» Action item: Find the line holding "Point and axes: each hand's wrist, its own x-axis" in the entries below. Give it again exactly, along with every line after it up to and including the line holding "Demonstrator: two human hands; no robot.".

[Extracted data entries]
[Start of section]

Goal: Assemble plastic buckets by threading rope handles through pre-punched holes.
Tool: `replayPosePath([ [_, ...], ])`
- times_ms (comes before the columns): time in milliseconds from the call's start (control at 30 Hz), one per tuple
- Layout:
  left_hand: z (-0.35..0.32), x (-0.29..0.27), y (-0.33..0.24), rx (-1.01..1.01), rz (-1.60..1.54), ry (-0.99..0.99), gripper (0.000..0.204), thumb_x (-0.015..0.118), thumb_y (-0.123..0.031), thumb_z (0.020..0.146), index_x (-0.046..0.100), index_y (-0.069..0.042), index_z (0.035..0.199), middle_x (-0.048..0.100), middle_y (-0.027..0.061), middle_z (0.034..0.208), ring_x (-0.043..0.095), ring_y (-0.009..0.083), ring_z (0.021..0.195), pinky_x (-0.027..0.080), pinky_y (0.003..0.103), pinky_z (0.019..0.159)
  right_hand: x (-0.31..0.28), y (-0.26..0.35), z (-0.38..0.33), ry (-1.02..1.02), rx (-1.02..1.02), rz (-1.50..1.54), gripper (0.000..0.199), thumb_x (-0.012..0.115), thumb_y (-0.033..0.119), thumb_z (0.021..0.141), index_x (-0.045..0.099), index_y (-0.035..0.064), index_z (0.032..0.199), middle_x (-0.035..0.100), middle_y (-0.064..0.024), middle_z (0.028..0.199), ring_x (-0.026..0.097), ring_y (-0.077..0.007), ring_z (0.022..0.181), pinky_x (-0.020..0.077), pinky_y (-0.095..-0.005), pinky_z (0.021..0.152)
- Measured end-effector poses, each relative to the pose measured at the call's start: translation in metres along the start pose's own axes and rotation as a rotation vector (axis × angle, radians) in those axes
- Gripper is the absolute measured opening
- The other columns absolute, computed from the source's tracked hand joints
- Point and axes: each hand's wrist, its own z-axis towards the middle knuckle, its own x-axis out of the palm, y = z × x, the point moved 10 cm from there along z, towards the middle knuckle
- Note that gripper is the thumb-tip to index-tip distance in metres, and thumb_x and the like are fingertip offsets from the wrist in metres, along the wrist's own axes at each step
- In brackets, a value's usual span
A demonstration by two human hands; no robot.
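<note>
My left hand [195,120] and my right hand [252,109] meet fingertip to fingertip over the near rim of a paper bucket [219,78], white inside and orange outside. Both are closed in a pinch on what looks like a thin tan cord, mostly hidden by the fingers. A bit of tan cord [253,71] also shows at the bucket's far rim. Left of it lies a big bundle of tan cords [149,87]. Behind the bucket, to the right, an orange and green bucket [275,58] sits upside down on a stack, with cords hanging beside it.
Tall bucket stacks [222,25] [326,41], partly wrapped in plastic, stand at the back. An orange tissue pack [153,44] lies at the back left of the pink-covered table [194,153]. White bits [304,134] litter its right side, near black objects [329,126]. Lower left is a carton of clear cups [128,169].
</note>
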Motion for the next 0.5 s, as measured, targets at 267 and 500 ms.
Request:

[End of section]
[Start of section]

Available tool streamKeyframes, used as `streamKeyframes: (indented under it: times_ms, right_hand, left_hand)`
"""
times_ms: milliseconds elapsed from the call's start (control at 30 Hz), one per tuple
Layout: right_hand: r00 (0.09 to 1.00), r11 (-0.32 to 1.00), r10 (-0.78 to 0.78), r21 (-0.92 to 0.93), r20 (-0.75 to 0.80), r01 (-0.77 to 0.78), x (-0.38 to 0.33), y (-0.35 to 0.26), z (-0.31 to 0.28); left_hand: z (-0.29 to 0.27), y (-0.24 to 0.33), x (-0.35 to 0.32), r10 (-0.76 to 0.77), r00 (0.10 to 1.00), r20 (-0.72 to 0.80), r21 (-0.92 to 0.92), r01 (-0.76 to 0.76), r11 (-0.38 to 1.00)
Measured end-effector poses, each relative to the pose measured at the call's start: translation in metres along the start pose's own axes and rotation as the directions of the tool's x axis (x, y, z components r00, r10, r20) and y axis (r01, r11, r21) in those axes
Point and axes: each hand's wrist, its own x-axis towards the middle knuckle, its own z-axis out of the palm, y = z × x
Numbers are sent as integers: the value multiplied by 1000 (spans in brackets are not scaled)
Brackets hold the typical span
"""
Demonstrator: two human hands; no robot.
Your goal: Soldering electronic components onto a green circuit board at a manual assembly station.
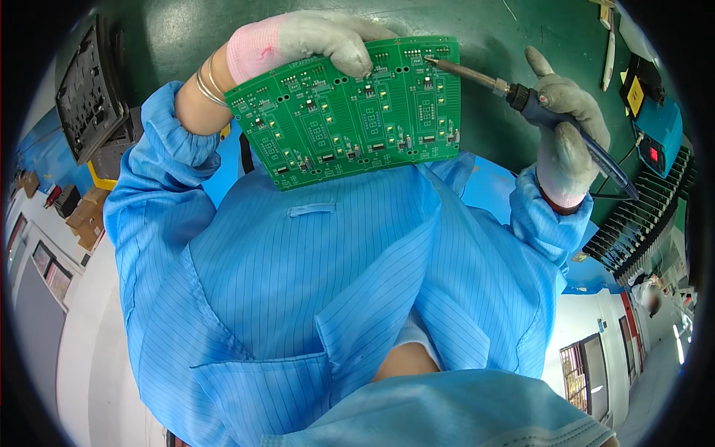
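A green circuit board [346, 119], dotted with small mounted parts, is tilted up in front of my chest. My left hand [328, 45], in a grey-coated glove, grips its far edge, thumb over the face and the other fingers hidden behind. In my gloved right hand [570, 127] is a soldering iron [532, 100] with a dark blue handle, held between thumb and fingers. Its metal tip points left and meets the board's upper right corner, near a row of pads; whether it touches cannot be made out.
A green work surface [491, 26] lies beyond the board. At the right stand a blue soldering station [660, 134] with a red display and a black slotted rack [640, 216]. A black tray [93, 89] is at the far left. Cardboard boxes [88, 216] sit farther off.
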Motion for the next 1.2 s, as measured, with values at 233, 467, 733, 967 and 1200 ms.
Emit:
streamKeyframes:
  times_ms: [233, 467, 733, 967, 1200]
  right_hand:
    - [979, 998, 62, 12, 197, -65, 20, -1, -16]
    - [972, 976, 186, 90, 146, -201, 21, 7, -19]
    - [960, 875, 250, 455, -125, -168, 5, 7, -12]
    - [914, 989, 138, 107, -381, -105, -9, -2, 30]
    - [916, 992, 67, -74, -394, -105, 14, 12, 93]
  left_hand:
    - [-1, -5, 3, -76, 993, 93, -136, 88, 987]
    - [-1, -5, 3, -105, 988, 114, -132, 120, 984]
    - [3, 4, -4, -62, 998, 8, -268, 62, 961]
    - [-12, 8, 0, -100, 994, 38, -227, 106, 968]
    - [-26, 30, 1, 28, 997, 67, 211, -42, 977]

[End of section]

» Response area:
Point and axes: each hand's wrist, its own x-axis towards the middle knuckle, its own z-axis out of the palm, y = z × x
Numbers are sent as integers: the value multiplied by 1000 (spans in brackets are not scaled)
Brackets hold the typical span
"""
Demonstrator: two human hands; no robot.

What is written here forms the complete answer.